Exercise description. All of the data is to be repeated verbatim.
┌──
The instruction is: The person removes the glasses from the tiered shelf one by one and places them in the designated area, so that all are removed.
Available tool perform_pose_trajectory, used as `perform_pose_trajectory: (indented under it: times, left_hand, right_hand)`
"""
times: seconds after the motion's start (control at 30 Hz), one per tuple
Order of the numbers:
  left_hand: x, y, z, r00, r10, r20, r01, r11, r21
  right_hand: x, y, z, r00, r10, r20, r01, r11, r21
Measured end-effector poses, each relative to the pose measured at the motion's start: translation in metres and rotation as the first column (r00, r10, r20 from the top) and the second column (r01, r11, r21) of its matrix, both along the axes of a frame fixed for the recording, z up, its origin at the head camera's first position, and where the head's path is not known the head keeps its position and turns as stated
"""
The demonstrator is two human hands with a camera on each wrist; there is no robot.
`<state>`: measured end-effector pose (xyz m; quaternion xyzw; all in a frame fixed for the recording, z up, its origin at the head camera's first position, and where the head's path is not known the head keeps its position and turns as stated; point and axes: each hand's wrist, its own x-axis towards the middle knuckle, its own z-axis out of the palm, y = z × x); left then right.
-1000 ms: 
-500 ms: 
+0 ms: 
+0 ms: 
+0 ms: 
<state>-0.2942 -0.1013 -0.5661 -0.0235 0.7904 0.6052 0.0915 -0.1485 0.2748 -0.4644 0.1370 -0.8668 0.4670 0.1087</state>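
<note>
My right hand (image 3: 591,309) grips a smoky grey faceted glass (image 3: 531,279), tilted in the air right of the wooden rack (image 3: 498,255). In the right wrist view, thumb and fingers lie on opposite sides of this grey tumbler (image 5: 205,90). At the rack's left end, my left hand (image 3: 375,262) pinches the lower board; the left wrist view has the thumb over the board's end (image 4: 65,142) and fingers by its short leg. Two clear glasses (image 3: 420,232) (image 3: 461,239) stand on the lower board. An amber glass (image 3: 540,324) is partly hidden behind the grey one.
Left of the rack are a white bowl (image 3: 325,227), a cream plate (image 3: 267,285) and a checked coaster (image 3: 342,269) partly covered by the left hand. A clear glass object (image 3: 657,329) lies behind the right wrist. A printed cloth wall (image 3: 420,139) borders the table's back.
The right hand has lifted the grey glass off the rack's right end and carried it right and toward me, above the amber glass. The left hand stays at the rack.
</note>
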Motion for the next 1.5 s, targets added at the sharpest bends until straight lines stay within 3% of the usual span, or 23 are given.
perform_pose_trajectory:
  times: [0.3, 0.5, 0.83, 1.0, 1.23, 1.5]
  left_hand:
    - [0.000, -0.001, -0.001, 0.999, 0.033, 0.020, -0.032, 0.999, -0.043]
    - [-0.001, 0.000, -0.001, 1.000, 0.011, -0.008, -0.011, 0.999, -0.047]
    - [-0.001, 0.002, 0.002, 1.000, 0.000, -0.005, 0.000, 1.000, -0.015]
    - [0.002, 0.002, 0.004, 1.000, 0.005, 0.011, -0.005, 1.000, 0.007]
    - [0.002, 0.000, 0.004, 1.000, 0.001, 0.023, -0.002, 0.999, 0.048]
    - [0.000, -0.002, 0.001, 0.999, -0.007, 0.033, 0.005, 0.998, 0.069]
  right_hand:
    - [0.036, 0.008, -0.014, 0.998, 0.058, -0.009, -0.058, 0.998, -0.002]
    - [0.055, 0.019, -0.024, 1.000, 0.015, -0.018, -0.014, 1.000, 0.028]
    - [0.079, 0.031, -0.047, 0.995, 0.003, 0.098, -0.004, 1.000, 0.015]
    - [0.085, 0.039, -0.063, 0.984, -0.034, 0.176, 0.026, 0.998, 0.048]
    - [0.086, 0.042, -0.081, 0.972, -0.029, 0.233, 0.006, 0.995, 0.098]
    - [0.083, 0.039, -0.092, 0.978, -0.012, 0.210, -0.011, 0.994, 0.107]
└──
Solution to the exercise.
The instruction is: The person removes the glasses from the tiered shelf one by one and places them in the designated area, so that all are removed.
Available tool perform_pose_trajectory, used as `perform_pose_trajectory: (indented under it: times, left_hand, right_hand)`
"""
times: seconds after the motion's start (control at 30 Hz), one per tuple
Order of the numbers:
  left_hand: x, y, z, r00, r10, r20, r01, r11, r21
  right_hand: x, y, z, r00, r10, r20, r01, r11, r21
Measured end-effector poses, each relative to the pose measured at the motion's start: translation in metres and rotation as the first column (r00, r10, r20 from the top) and the second column (r01, r11, r21) of its matrix, both along the axes of a frame fixed for the recording, z up, its origin at the head camera's first position, and where the head's path is not known the head keeps its position and turns as stated
"""
The demonstrator is two human hands with a camera on each wrist; there is no robot.
`<state>`: measured end-effector pose (xyz m; quaternion xyzw; all in a frame fixed for the recording, z up, its origin at the head camera's first position, and where the head's path is not known the head keeps its position and turns as stated; point and axes: each hand's wrist, its own x-axis towards the middle knuckle, its own z-axis out of the palm, y = z × x); left then right.
-1000 ms: 
-500 ms: 
+0 ms: 
+0 ms: 
+0 ms: 
<state>-0.2942 -0.1013 -0.5661 -0.0235 0.7904 0.6052 0.0915 -0.1485 0.2748 -0.4644 0.1370 -0.8668 0.4670 0.1087</state>
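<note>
My right hand (image 3: 591,309) grips a smoky grey faceted glass (image 3: 531,279), tilted in the air right of the wooden rack (image 3: 498,255). In the right wrist view, thumb and fingers lie on opposite sides of this grey tumbler (image 5: 205,90). At the rack's left end, my left hand (image 3: 375,262) pinches the lower board; the left wrist view has the thumb over the board's end (image 4: 65,142) and fingers by its short leg. Two clear glasses (image 3: 420,232) (image 3: 461,239) stand on the lower board. An amber glass (image 3: 540,324) is partly hidden behind the grey one.
Left of the rack are a white bowl (image 3: 325,227), a cream plate (image 3: 267,285) and a checked coaster (image 3: 342,269) partly covered by the left hand. A clear glass object (image 3: 657,329) lies behind the right wrist. A printed cloth wall (image 3: 420,139) borders the table's back.
The right hand has lifted the grey glass off the rack's right end and carried it right and toward me, above the amber glass. The left hand stays at the rack.
</note>
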Motion for the next 1.5 s, targets added at the sharpest bends until straight lines stay within 3% of the usual span, or 23 are given.
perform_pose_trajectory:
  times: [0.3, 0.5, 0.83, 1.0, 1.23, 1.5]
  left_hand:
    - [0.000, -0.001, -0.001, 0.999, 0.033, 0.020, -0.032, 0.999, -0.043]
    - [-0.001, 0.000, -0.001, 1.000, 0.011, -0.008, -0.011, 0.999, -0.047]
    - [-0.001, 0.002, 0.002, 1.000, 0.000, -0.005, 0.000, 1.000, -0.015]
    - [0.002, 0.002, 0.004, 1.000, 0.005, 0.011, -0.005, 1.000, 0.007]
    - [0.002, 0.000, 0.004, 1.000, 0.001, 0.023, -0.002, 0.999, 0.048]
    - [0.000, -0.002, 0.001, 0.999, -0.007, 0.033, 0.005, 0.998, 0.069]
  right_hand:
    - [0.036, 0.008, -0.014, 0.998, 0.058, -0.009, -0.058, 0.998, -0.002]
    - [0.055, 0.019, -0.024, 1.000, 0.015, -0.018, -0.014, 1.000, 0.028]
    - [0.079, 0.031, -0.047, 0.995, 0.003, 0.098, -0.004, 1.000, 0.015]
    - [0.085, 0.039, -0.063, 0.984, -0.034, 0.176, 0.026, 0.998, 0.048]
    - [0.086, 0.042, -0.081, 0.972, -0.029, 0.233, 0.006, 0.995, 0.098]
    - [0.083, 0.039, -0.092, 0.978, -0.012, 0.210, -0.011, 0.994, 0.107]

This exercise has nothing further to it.